Having diverse storage options financially benefits both customers and storage providers, according to Friend.
“This will also give organizations the ability to take their pick of best-of-breed hybrid and multicloud solutions to better fit their unique needs, without depleting their IT budgets,” he said. “On top of this, vendors that offer higher speed on-premise storage will experience large growth, due to the increased demand from high-speed applications.”
Also read: Top Storage as a Service Providers
5. A Better Approach to Data Silos
Although a major area of focus in the data management market is doing away with data silos, companies can also consider a different approach.

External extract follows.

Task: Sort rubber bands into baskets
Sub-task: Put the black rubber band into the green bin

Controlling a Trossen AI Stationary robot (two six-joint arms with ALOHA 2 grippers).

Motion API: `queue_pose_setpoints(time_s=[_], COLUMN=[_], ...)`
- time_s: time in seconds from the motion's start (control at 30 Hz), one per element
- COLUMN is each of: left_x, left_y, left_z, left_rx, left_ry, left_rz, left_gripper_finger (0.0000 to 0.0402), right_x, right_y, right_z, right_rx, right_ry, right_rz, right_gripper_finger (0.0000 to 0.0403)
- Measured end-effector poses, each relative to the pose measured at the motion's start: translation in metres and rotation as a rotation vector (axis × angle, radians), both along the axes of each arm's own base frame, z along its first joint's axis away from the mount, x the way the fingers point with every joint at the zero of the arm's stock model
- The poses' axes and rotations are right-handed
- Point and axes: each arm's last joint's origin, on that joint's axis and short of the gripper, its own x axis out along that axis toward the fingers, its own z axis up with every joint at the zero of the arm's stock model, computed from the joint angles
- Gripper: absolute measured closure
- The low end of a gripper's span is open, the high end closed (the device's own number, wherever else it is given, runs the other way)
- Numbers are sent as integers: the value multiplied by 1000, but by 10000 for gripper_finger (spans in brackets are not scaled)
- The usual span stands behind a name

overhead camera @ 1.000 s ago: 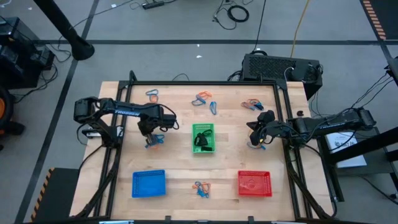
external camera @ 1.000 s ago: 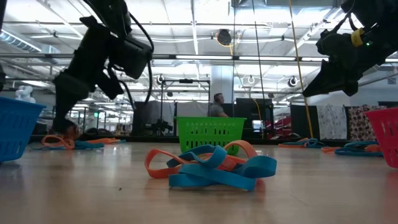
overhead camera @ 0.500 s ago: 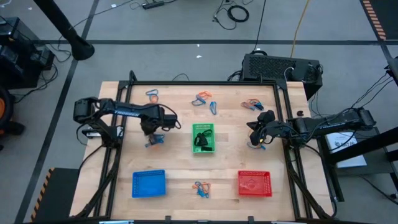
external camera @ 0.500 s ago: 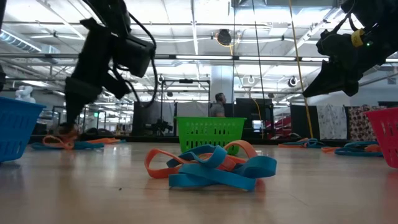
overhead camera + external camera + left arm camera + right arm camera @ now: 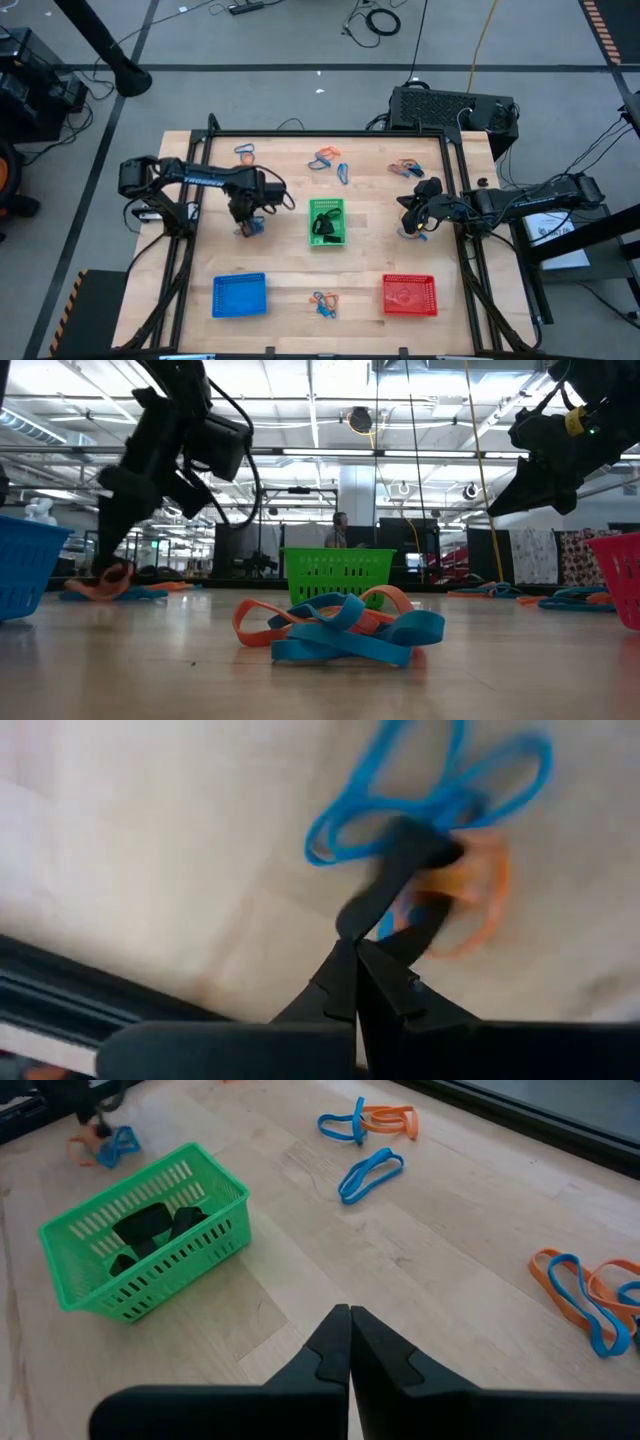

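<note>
- Left tool point(image 5: 247, 222), fingers pressed together, is down on a tangle of blue and orange rubber bands point(image 5: 440, 840) on the tabletop point(image 5: 280, 255), left of the green basket point(image 5: 327, 221).
- Whether it pinches a band, I cannot tell.
- Right tool point(image 5: 407, 226), pressed together and holding nothing, hangs right of that basket.
- Blue basket point(image 5: 240, 295) sits near-left, red basket point(image 5: 409, 295) near-right.

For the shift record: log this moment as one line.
left gripper: shut, at orange and blue rubber bands left of green basket | right gripper: shut, empty, waiting right of green basket | black bands in it
</note>
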Motion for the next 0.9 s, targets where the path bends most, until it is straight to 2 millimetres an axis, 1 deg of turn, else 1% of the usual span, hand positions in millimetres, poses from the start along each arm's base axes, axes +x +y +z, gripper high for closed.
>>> queue_pose_setpoints(time_s=[0.07,0.1,0.17,0.2,0.27,0.3,0.37,0.43,0.5,0.57,0.6,0.67,0.7,0.77,0.8,0.9], left_x=[-2,-2,0,-1,-3,-1,0,-3,-1,0,1,3,3,4,5,2], left_y=[3,3,2,2,4,4,2,2,3,2,2,6,7,5,4,4], left_z=[0,0,-1,0,0,0,0,1,1,6,11,20,21,21,21,21], left_rx=[98,82,2,22,78,48,-9,33,42,43,81,235,237,76,26,99], left_ry=[36,23,-6,12,39,16,-8,33,19,-2,-10,-39,-62,-99,-106,-75], left_rz=[40,62,23,15,56,69,24,22,14,-30,-49,-39,-12,-14,-19,39], left_gripper_finger=[400,400,400,400,400,400,400,400,400,400,400,400,400,400,400,400], right_x=[0,0,0,0,0,0,0,0,0,0,0,0,0,0,0,0], right_y=[0,0,0,0,0,0,0,0,0,0,0,0,0,0,0,0], right_z=[0,0,0,0,0,0,0,0,0,0,0,0,0,-1,-1,-1], right_rx=[0,0,0,0,-1,-1,-1,-2,-3,-5,-5,-4,-4,-4,-4,-4], right_ry=[0,0,0,1,1,1,1,1,1,2,2,2,3,6,6,6], right_rz=[0,0,0,0,0,0,0,-1,-1,-3,-3,-4,-4,-4,-3,-3], right_gripper_finger=[403,403,403,403,403,403,403,403,403,403,403,403,403,403,403,403])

Kumar Goswami, co-founder and CEO of data management company Komprise, sees data management across silos as a storage management trend that leads toward a broader market: data services.
“It’s time to manage data across silos, across edge data centers, and clouds,” Goswami said. “They are not going away, and no one storage vendor can help customers avoid silos altogether. The answer is to not worry about the silos. The answer is solutions that look across the data — search, classify, secure, visualize it in place —without forcing you to put all your data into one location or technology.”

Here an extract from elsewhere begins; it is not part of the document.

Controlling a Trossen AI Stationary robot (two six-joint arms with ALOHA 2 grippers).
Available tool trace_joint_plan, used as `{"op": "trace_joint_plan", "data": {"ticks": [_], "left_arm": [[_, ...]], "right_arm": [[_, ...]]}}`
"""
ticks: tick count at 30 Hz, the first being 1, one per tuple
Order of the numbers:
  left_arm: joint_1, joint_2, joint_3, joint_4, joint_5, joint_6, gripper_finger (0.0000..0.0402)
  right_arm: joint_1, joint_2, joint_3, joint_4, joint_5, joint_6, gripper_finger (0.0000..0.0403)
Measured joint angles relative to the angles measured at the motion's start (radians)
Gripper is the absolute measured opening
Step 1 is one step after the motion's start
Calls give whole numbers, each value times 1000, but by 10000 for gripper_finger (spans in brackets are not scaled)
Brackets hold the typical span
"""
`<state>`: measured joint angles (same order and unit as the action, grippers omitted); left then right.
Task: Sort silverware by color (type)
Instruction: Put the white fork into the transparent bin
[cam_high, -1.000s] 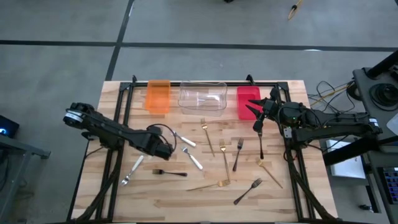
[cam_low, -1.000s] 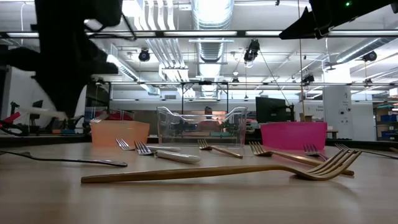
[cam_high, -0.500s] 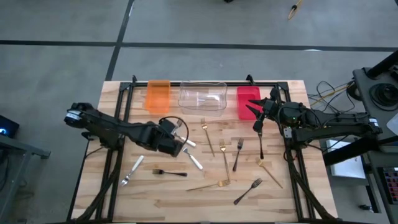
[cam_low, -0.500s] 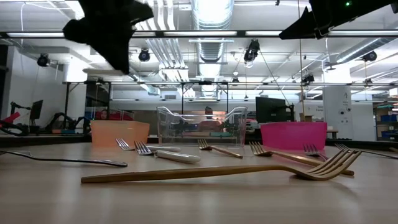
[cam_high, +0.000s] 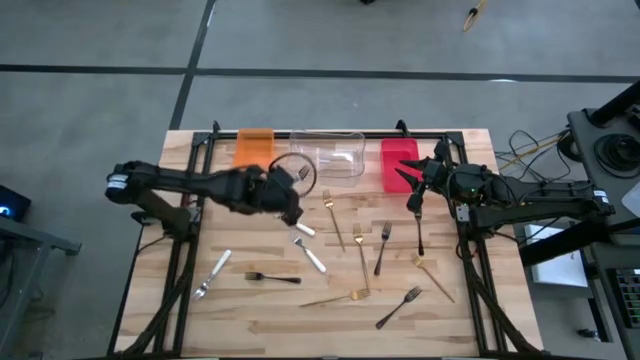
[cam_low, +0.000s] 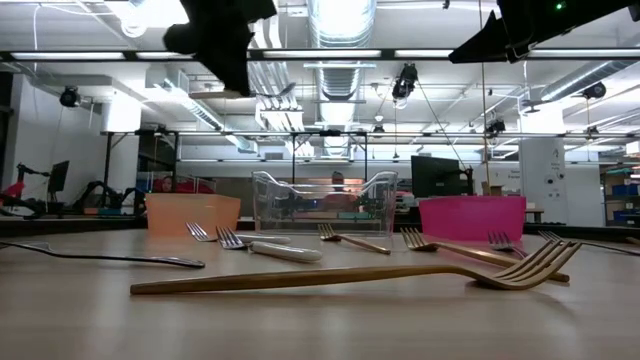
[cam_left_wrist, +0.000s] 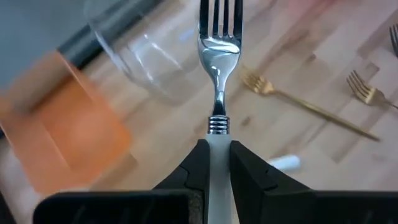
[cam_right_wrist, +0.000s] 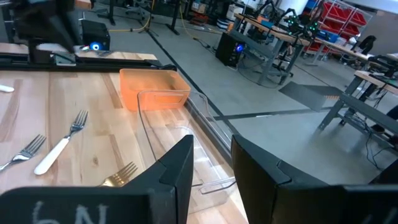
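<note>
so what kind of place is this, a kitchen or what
Not a kitchen: most likely a robotics lab or workshop. The low view shows exposed ceiling ducts and strip lights; the right wrist view shows workbenches with equipment and red storage bins beyond the wooden table.

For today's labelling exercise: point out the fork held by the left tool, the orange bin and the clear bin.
Held fork (cam_left_wrist: 217, 53), left wrist view, silver neck below the tines.
Orange bin (cam_high: 254, 146), high view, its middle.
Clear bin (cam_high: 335, 152), high view, its floor.

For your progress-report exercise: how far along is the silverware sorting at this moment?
Done: nothing visibly sorted; the clear bin looks empty. In hand: the left gripper holds a white-handled silver fork near the clear bin. The right gripper waits by the red bin. Left: gold, black and white-handled forks on the table.
</note>
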<state>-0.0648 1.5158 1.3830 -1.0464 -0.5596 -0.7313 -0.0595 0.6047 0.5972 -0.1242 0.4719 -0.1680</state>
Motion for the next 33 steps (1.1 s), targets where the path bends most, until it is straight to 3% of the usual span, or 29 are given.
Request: {"op": "trace_joint_plan", "data": {"ticks": [6,18,23,33], "left_arm": [[124,0,42,133,11,315,25],[363,4,53,506,224,801,25],[419,34,55,574,286,936,25],[470,114,62,610,291,1084,25]], "right_arm": [[0,0,0,0,0,-5,100],[0,0,0,-2,0,8,100],[0,0,0,-1,0,18,100],[0,1,0,43,1,57,100]]}}
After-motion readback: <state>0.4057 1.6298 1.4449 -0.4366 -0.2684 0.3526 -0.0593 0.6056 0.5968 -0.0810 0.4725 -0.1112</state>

Goswami said eliminating silos from a company’s data strategy takes too much time and energy, and he thinks it’s unlikely a business can fully get rid of them. But there are still methods of properly cleaning, organizing, and analyzing data, so enterprises have an accurate and useful view of data across all departments and operations.

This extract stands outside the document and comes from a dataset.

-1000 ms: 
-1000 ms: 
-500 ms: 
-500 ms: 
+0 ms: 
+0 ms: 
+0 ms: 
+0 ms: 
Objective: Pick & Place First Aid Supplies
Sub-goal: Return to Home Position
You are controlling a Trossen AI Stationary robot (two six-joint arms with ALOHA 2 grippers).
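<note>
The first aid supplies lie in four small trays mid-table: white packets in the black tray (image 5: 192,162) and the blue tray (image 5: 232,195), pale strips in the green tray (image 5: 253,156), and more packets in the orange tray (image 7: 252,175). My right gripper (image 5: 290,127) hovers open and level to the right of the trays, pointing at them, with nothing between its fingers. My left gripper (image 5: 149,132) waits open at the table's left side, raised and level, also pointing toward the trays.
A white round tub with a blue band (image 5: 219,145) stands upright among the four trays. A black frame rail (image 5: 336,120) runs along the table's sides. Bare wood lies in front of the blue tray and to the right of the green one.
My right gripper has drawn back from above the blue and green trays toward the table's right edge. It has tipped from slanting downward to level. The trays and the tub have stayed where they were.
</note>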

Also read: Why Data Democratization is Better Than Busting Down Silos
6. Consolidating Database Operations
Managing databases is critical for storage enterprises, but companies need to consolidate their database management to simplify their operations, according to Murli Thirumale, VP and GM of the cloud-native business unit at flash storage provider Pure Storage.
“Where there were only a few key winners in the legacy database game, IT leaders are now faced with managing a growing number of databases, as developers continue to leverage their preferred method of charting data — working with increasingly large data sets, and more,” Thirumale said.
“Every database installs in different ways, manages data in different ways, and ultimately scales in different ways. Organizations cannot afford to hire individual experts for each database to run them in ITOps. They will look for platforms that can consolidate the day one and day two operations of different databases around functions like database sizing, replication, patching, and upgrades, so they are not caught in an operational quagmire.”
Not only will consolidation help enterprises save money, it will also better prepare them to streamline data management, so companies can draw valuable insights from different types of data.
Also read: Best Database as a Service (DBaaS) Vendors
7. NVMe-oF for Databases
Storage technologies like Non-Volatile Memory Expess (NVMe) over Fabrics (NVMe-oF) can modernize more traditional technology, such as databases.
Storage experts are identifying this as a priority, according to Lynn Orlando, VP of marketing at Pavilion Data Systems, an NVMe-oF provider.
Pavilion recently completed a survey of 100 enterprise data storage professionals, including CXOs, directors, managers, and data scientists, she said.
“Consistently, we heard that the need to accelerate databases like Microsoft SQL Server was a top priority,” Orlando said. “We believe that NVMe-over-Fabrics and technologies that enable deployment of NVMe-oF for Windows and VMware will have a significant impact on enterprise database acceleration in 2022.”